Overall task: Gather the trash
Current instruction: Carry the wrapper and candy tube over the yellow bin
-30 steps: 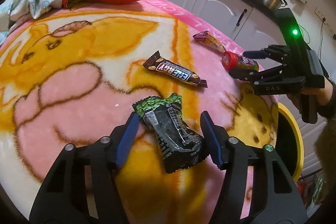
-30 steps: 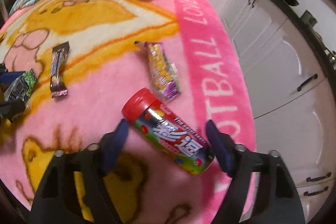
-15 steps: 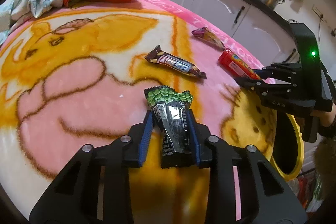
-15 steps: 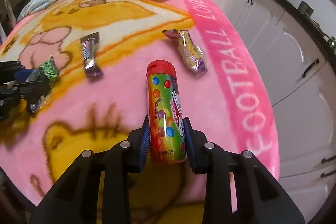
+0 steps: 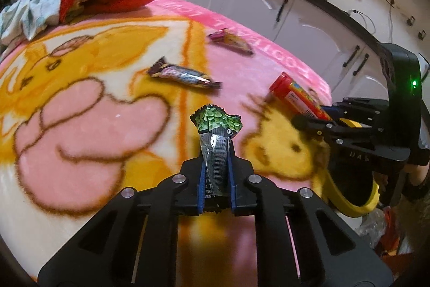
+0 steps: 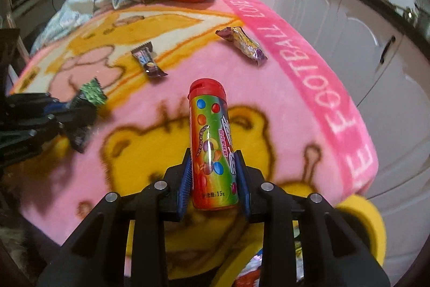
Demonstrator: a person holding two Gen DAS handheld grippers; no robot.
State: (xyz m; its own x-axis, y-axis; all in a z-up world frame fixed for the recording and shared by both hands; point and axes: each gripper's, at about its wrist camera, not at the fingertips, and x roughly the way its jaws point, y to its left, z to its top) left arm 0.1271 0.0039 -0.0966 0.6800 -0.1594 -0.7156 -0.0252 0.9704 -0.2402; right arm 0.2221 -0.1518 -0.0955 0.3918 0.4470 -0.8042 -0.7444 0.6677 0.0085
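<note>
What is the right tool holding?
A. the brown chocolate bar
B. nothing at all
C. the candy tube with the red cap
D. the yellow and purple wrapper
C. In the right wrist view, the right tool is shut on the candy tube, pinched near its bottom end with the red cap pointing away; the left tool holds the green and black wrapper.

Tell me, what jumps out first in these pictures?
The bright pink and yellow cartoon blanket fills both views. Close to each camera, the right gripper clamps a red-capped rainbow candy tube, and the left gripper pinches a crumpled green-and-black snack wrapper.
</note>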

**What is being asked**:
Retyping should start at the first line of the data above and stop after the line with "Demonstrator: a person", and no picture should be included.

**The completed task**:
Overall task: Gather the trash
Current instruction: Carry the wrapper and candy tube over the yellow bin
-30 steps: 
-30 steps: 
-15 steps: 
-15 steps: 
+0 steps: 
+0 steps: 
Demonstrator: a person holding two Gen DAS handheld grippers; no robot.

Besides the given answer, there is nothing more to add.